> [Directions for this task] Count the lines below that include "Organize". Only the number should be given.

[Recorded data]
◇ ◇ ◇ ◇

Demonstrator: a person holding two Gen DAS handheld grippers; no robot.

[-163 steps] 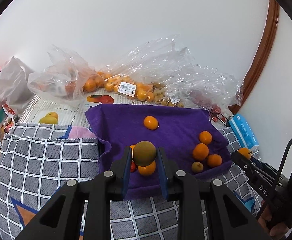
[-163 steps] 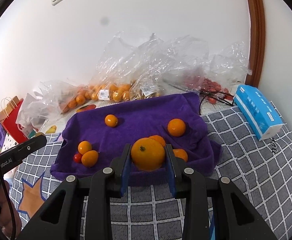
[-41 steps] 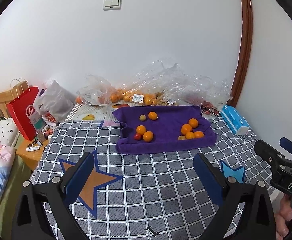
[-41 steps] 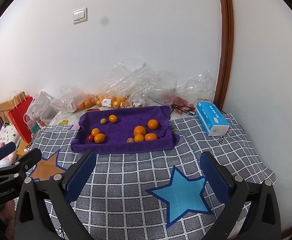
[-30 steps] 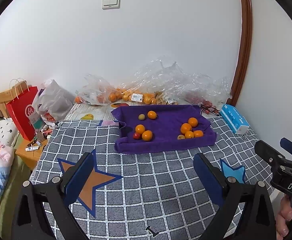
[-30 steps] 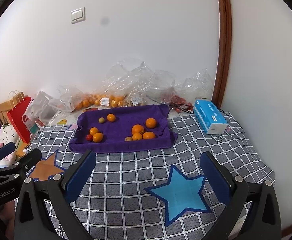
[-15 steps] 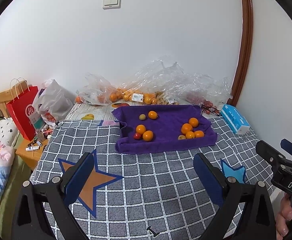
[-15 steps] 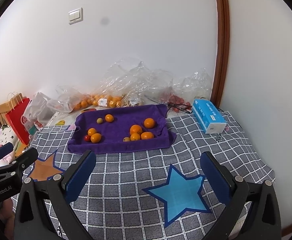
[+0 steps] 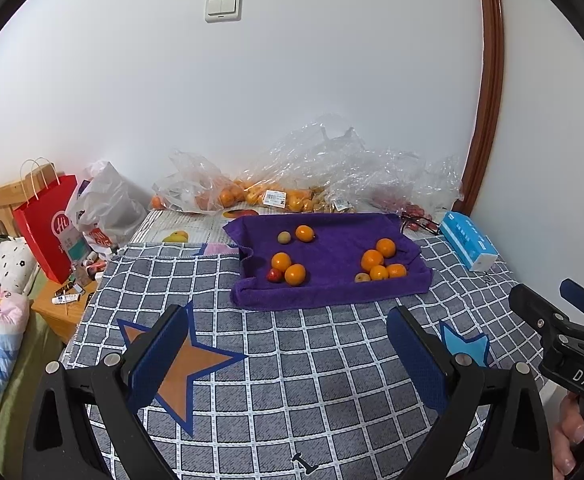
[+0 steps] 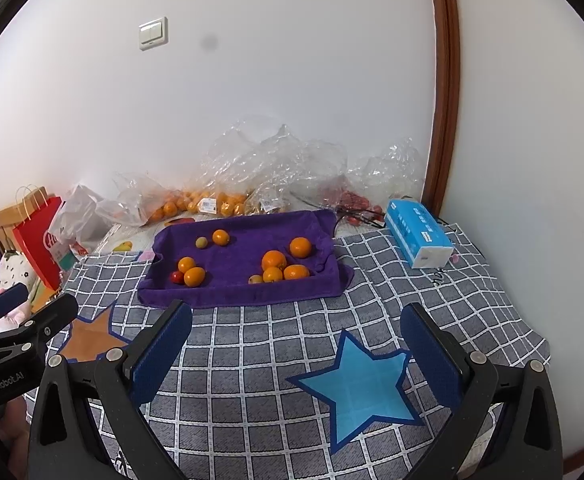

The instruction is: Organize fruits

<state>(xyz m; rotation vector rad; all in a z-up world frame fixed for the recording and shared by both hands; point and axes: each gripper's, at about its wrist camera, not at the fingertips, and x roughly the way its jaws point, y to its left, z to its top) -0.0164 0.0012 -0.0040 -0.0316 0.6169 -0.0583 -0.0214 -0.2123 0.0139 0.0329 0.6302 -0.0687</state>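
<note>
Crinkled clear plastic bags (image 9: 276,196) blur the oranges inside. On the rumpled purple towel (image 9: 331,288) lie two fruit groups, small orange fruits (image 9: 373,261) right, others left. The left gripper (image 9: 292,354) and right gripper (image 10: 295,354) gape wide, empty, above the checked grey blanket (image 10: 252,360).
</note>
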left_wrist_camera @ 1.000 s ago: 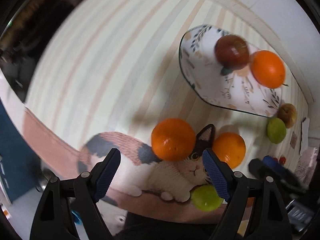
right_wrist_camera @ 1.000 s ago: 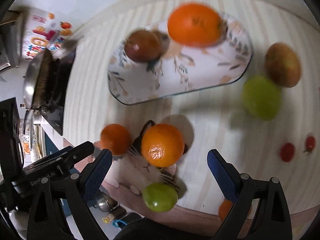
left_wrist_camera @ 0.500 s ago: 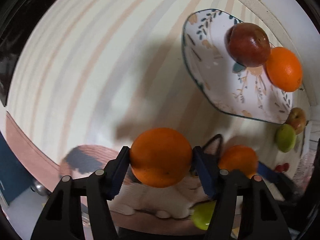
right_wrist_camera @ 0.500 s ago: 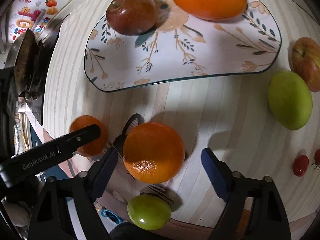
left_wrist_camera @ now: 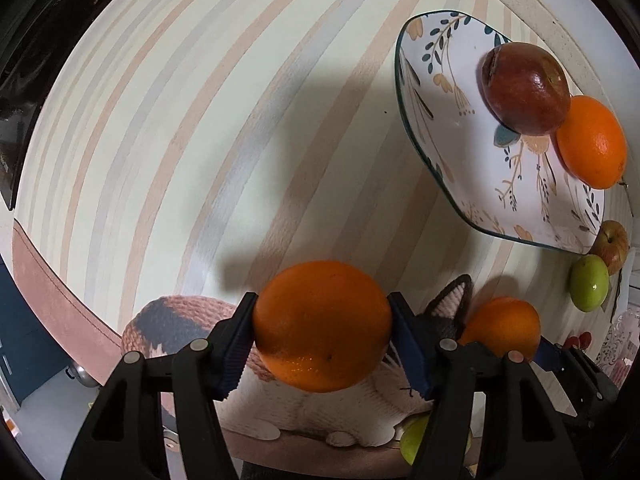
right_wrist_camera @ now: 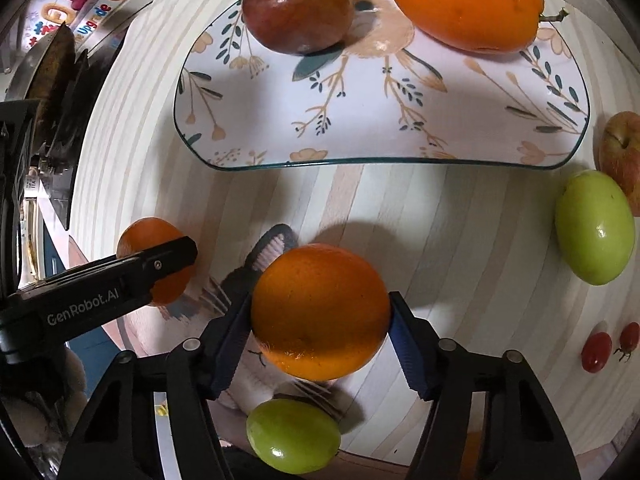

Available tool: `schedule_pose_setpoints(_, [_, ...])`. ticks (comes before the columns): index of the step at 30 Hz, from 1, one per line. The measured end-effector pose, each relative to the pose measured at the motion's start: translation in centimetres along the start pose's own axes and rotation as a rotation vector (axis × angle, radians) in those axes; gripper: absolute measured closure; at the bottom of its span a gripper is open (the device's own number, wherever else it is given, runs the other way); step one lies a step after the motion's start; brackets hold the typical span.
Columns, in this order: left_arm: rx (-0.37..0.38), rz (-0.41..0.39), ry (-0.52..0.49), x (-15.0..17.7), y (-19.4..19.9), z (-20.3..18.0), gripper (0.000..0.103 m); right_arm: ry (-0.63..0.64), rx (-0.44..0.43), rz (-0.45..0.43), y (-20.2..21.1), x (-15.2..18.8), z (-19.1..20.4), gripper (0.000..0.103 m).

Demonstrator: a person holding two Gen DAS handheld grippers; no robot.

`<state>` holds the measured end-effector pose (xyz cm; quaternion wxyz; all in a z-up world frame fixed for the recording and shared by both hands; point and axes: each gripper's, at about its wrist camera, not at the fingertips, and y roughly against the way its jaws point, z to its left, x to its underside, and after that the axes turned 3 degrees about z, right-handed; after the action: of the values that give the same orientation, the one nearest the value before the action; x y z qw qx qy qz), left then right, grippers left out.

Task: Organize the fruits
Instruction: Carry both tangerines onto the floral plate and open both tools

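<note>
— Both grippers have come down since a second ago, each now around an orange where earlier the jaws stood wide and apart.

— The left one?

— Left gripper [left_wrist_camera: 322, 334] is clamped on an orange [left_wrist_camera: 322, 326] over the cat mat [left_wrist_camera: 172, 320], pads touching both sides.

— And the right?

— Right gripper [right_wrist_camera: 320, 336] is closing on the other orange [right_wrist_camera: 320, 312]; pads meet its sides. A green fruit [right_wrist_camera: 294, 436] lies just near it.

— Farther out?

— The plate [right_wrist_camera: 400, 128] holds a red apple [right_wrist_camera: 298, 6] and an orange. To its right, a green fruit, an apple, two cherry tomatoes [right_wrist_camera: 608, 348].
</note>
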<state>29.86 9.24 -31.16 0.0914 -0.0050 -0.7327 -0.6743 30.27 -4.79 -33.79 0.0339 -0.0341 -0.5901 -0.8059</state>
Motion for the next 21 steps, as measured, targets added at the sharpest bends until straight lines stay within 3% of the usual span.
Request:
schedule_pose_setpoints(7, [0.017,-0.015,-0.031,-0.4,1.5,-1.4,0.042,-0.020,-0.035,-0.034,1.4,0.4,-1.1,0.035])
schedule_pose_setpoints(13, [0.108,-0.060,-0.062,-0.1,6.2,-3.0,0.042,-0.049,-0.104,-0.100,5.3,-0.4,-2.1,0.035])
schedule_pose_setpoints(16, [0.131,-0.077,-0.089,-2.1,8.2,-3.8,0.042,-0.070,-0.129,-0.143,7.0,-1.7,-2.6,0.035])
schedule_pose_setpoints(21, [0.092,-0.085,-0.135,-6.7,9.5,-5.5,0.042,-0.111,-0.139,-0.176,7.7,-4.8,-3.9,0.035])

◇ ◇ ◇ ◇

> [The completed task] 2